Our brains are wired to be delighted by good surprises. Neuroscientists from the Baylor College of Medicine conducted a research study in which volunteers played a computer game where they were presented with a red and blue deck of cards with the objective of accumulating as many points as possible by determining which deck contained more “reward” cards. They could select to flip the top card of either deck to receive a reward card that gave them points and triggered the cha-ching sound of a cash register, or a card that would remove points from their accumulated gains. Over time, they would learn which deck gave them more reward cards so they could accumulate points faster. Researchers modeled the volunteers’ expectation of reward based on their selections to classify gains and losses as expected or unexpected. On average, an unexpected reward resulted in highest release of dopamine, the feel-good hormone.

Take advantage of this psychology and provide facility managers with the great surprise of an amazing customer experience.
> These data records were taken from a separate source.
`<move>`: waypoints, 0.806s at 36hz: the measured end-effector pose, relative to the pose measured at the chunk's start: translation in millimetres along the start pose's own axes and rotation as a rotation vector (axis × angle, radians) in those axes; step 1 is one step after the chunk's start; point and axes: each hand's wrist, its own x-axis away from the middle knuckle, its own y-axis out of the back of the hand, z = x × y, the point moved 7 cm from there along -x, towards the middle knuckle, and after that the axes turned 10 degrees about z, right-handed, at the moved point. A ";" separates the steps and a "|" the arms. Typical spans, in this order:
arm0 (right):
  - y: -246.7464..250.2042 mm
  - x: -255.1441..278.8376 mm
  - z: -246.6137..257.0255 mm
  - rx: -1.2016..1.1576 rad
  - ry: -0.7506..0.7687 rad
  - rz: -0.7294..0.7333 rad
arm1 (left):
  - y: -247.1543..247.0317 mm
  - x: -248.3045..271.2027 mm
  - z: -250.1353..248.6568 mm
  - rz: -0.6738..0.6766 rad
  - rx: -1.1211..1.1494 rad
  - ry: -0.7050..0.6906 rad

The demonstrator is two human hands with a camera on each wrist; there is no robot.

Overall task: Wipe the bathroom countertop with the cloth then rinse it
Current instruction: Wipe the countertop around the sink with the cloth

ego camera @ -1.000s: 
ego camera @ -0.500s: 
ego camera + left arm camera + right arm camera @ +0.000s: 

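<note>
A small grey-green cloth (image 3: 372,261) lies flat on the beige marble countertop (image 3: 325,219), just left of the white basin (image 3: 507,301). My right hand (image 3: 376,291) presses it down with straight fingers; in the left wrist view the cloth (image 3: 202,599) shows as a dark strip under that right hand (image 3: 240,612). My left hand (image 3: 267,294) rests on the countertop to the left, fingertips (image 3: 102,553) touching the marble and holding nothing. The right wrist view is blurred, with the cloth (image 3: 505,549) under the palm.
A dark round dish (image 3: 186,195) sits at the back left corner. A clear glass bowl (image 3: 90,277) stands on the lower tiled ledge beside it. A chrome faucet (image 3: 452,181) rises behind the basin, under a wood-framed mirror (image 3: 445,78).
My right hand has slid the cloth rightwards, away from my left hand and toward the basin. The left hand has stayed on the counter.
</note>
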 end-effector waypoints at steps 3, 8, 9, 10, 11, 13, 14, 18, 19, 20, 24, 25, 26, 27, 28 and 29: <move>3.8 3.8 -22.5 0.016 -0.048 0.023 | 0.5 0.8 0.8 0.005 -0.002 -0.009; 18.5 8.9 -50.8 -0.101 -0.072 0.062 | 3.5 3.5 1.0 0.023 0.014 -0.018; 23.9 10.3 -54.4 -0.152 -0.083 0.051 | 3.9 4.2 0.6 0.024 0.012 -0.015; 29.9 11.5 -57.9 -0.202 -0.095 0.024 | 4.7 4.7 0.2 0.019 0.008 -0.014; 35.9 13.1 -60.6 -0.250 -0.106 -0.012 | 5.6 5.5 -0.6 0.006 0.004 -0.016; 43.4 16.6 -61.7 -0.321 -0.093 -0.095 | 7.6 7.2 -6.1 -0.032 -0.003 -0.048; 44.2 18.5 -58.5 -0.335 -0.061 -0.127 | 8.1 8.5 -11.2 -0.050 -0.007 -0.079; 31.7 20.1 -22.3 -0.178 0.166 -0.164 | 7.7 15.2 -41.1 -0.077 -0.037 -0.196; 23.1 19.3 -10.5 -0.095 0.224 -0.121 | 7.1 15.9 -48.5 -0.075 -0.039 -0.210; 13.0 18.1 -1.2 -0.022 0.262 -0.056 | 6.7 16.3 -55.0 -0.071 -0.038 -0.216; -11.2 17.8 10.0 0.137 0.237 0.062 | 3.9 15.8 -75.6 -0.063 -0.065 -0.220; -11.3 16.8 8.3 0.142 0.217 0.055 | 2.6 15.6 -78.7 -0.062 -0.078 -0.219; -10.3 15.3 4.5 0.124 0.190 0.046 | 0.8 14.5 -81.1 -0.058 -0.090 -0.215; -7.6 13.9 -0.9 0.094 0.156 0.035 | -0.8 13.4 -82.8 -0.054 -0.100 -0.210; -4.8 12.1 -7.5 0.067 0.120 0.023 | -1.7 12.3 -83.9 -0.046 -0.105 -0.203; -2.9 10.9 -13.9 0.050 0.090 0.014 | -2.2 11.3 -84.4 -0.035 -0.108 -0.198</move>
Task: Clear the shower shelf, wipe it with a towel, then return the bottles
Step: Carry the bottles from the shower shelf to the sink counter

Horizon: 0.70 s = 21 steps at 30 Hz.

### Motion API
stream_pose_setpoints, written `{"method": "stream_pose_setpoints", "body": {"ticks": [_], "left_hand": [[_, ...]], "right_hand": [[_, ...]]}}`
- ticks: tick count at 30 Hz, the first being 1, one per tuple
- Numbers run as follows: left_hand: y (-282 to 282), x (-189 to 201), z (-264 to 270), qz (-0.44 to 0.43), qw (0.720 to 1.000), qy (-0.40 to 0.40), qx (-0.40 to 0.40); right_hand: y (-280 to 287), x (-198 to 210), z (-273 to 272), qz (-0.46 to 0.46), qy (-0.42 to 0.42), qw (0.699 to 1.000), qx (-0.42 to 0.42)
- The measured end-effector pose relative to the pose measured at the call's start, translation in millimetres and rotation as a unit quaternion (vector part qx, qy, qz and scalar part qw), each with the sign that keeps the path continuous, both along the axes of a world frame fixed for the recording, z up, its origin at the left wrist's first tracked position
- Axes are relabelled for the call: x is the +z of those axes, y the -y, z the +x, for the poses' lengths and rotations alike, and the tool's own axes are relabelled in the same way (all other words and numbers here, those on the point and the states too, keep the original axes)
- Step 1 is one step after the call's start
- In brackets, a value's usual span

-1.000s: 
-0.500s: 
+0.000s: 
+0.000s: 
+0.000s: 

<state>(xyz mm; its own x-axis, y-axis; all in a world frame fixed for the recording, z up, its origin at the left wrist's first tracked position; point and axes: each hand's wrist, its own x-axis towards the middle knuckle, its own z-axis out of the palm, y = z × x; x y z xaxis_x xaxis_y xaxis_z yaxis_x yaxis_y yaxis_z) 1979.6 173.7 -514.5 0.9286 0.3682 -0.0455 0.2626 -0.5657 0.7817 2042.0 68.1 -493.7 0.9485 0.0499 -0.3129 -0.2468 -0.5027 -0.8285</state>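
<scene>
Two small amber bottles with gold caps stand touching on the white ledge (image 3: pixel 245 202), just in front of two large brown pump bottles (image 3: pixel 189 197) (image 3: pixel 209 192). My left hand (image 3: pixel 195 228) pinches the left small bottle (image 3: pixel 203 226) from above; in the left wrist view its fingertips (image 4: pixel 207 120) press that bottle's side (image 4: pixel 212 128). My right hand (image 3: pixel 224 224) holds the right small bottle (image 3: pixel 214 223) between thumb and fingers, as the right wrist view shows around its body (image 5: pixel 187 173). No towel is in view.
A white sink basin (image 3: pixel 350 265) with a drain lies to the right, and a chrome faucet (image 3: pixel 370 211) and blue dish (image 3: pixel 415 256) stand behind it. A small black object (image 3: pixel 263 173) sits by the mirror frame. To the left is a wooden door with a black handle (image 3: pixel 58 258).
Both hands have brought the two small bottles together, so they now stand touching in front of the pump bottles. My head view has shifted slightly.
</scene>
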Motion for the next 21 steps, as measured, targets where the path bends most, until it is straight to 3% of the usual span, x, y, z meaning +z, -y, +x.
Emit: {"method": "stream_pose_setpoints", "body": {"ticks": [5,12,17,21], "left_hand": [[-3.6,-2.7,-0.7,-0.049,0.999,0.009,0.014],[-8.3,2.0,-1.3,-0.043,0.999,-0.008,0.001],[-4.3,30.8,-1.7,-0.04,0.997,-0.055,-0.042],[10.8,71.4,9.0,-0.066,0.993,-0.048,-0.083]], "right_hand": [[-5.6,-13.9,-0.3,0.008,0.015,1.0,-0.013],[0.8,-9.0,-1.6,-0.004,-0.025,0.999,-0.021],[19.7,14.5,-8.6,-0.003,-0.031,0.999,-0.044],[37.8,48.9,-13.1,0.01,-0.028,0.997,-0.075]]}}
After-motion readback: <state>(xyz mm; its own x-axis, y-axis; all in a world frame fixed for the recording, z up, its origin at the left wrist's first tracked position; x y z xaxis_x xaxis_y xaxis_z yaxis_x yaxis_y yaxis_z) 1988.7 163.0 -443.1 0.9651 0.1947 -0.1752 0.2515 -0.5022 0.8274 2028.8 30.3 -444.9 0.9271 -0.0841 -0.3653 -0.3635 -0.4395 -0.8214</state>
While all of your competitors manage their service cycle and customer service with calls, paper, and ad hoc emails, you’ll stand apart when you offer a convenient, novel experience that includes online summaries of services with rich media, automated notifications (MIPS), and the ability to leave reviews. Here’s what a facility manager told a service contractor about the online service reports (Service Link) he receives that include loads of pictures, videos, and audio notes pertaining to the services:

“I love this feature and report. Your competition has nothing like this.”

The unexpected surprise of a better experience made him feel good. Now, this novelty will wane, and that’s OK. After the novelty is gone, you’ll have set a new precedent for a great customer experience that your competitors can’t touch. Their approach will feel inconvenient and uncertain. As I discussed in the first installment of this blog post, that’s a formula for the stress hormone cortisol – and a bad customer relationship.

Storytelling

Everybody loves a good story. Entire books, like Jonathan Gottschall’s The Storytelling Animal: How Stories Make Us Human, are dedicated to the science of great storytelling. Gottschall tells us about an experiment performed by Paul Zak, a neuroeconomist, found that our bodies release more oxytocin, the hormone that causes empathy, when we consume information in a story format as opposed to a simple factual summary. College students were offered $20 to take part in a study where they were presented with either a story about a father and his dying child or a factual summary about the impacts of cancer on children. After the presentation, the students were asked if they wanted to donate any or all of their $20 to a cancer research institute for children. Students that were presented with the story had significantly higher levels of oxytocin in their blood and, on average, donated more money. A good story with a classic arc makes us empathize with the main characters. We feel how they feel.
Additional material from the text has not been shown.